His eyeglasses had slipped low on his nose.They and the nasal cannula that led to the portable oxygen concentrator made his face front-heavy; he had to tilt his head somewhat back to compensate. The sustained effort was giving him a crick in the neck, and the bright light he’d trained on his workspace was making him very warm, but he took note of these discomforts without strongly minding them; he had begun to notice himself relishing even unpleasant sensations.
He’d had a lobe removed a year ago, followed by chemo and radiation. Then this recurrence, and another tumor removed, and more chemo scheduled. They’d wait and see how he responded. They were loath to offer any prognosis. He had no illusions about what this meant.
Bronwyn, who would not appear in the scene—it would be entirely unpeopled, a table set in anticipation of guests—had been dead nineteen years, so many more than the four he’d known her. Her youth, more than anything, is what he remembered of her. Her skin had been smooth and firm as a bar of soap. She’d had a tiny mole at the corner of her mouth that did not mar but rather enhanced her polished elegance; it looked endearingly like a toast crumb.

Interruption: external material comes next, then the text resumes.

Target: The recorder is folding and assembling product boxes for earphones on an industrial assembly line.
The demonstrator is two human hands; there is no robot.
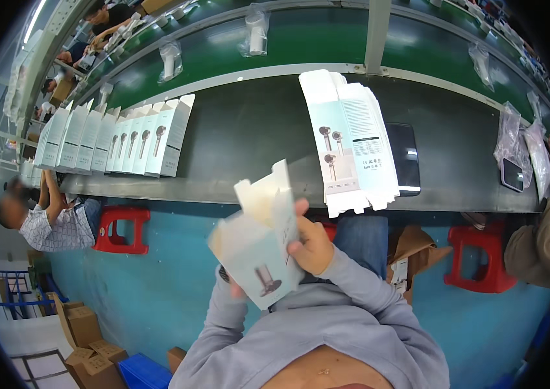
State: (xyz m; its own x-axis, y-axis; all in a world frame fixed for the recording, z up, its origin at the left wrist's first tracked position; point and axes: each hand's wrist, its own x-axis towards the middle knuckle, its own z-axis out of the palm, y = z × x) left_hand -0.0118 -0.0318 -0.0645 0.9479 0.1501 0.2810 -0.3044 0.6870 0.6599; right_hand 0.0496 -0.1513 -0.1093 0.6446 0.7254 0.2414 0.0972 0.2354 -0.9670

They’d had a civil ceremony followed by a restaurant supper, a private room rented out for them and a dozen relatives and friends. Bron, in the photos, which lay under protective film, was lovely in her knee-length ivory A-line dress, her dark hair flipped up at the ends. Will admired her handsomeness and did not grieve at the sight of her. It was the images of himself that stabbed. Bron, after all, had been relatively unchanged at the time of her death from the bride in the photos, whereas the man he was now bore little resemblance to the pictured groom. In the pictures he was lean and lanky and wore his happiness, along with his shaggy hair and skinny tie, quite unabashedly. At fiftyfive he was thickened and wheezing, tethered to tubes and metal canister: such a far cry from that other person—whom he yet distinctly remembered being—that he felt a flash of the old bitterness, the sense of helpless, stunned betrayal that had knocked him flat upon her death.